**Task directions:**
Please print the data shown below without any alteration.

◇ ◇ ◇ ◇ ◇

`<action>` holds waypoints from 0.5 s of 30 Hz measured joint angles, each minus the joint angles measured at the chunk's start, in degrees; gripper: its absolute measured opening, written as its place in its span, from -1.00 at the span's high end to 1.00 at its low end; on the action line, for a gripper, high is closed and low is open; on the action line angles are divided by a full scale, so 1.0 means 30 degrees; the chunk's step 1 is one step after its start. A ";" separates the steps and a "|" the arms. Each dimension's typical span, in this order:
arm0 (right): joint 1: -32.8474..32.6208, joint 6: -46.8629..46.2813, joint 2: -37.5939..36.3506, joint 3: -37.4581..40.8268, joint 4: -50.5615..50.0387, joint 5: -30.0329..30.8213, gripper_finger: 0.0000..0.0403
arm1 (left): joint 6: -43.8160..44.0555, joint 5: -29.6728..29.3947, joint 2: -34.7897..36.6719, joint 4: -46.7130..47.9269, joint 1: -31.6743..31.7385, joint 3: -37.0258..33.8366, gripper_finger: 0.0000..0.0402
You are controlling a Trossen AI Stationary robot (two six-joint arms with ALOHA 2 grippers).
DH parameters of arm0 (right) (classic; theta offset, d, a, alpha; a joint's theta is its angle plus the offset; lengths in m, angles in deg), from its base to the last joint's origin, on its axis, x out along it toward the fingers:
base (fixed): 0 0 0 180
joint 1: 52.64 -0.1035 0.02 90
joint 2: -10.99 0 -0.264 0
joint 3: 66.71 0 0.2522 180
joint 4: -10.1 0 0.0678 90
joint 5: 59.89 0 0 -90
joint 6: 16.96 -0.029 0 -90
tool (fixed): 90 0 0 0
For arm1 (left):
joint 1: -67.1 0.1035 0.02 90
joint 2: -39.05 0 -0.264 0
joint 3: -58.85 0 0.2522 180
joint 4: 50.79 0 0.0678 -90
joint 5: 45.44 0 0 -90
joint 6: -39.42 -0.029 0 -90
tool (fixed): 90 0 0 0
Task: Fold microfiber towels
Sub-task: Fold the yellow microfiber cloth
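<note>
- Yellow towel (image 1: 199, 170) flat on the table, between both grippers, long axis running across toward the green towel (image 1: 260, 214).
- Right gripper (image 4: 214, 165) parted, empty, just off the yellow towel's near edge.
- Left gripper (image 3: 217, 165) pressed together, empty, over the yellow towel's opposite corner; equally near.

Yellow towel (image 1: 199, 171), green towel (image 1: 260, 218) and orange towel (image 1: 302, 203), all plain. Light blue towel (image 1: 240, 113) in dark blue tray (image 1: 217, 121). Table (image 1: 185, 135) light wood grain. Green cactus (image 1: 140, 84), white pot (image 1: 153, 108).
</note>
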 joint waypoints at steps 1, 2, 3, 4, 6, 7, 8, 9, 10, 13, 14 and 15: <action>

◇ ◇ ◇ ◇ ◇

**Answer box:**
`<action>` holds waypoints from 0.5 s of 30 Hz measured joint angles, each minus the joint angles measured at the chunk's start, in degrees; gripper: its absolute measured opening, written as its place in its span, from -1.00 at the span's high end to 1.00 at its low end; on the action line, for a gripper, high is closed and low is open; on the action line angles are divided by a full scale, so 1.0 means 30 degrees; the chunk's step 1 is one step after its start. A ";" separates the steps and a "|" the arms. Each dimension's typical span, in this order:
arm0 (right): joint 1: -32.8474..32.6208, joint 6: -46.8629..46.2813, joint 2: -37.5939..36.3506, joint 3: -37.4581..40.8268, joint 4: -50.5615..50.0387, joint 5: -30.0329..30.8213, gripper_finger: 0.0000..0.0403
arm1 (left): joint 6: -43.8160..44.0555, joint 5: -29.6728..29.3947, joint 2: -34.7897..36.6719, joint 4: -46.7130..47.9269, joint 1: -31.6743..31.7385, joint 3: -37.0258..33.8366, gripper_finger: 0.0000..0.0402
You are controlling a Trossen AI Stationary robot (two six-joint arms with ALOHA 2 grippers).
DH parameters of arm0 (right) (classic; theta offset, d, a, alpha; a joint's theta is its angle plus the offset; lengths in m, angles in deg), from its base to the last joint's origin, on its axis, x out along it toward the fingers:
base (fixed): 0 0 0 180
joint 1: 52.64 -0.1035 0.02 90
joint 2: -10.99 0 -0.264 0
joint 3: 66.71 0 0.2522 180
joint 4: -10.1 0 0.0678 90
joint 5: 59.89 0 0 -90
joint 6: 16.96 -0.029 0 -90
tool (fixed): 90 0 0 0
For arm1 (left):
joint 1: -67.1 0.1035 0.02 90
joint 2: -39.05 0 -0.264 0
joint 3: -58.85 0 0.2522 180
joint 4: 50.79 0 0.0678 -90
joint 5: 45.44 0 0 -90
joint 6: -39.42 -0.029 0 -90
tool (fixed): 90 0 0 0
Task: Fold microfiber towels
Sub-task: Fold the yellow microfiber cloth
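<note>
- Yellow towel (image 1: 199, 170) flat on the table, between both grippers, long axis running across toward the green towel (image 1: 260, 214).
- Right gripper (image 4: 214, 165) parted, empty, just off the yellow towel's near edge.
- Left gripper (image 3: 217, 165) pressed together, empty, over the yellow towel's opposite corner; equally near.

Yellow towel (image 1: 199, 171), green towel (image 1: 260, 218) and orange towel (image 1: 302, 203), all plain. Light blue towel (image 1: 240, 113) in dark blue tray (image 1: 217, 121). Table (image 1: 185, 135) light wood grain. Green cactus (image 1: 140, 84), white pot (image 1: 153, 108).
</note>
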 joint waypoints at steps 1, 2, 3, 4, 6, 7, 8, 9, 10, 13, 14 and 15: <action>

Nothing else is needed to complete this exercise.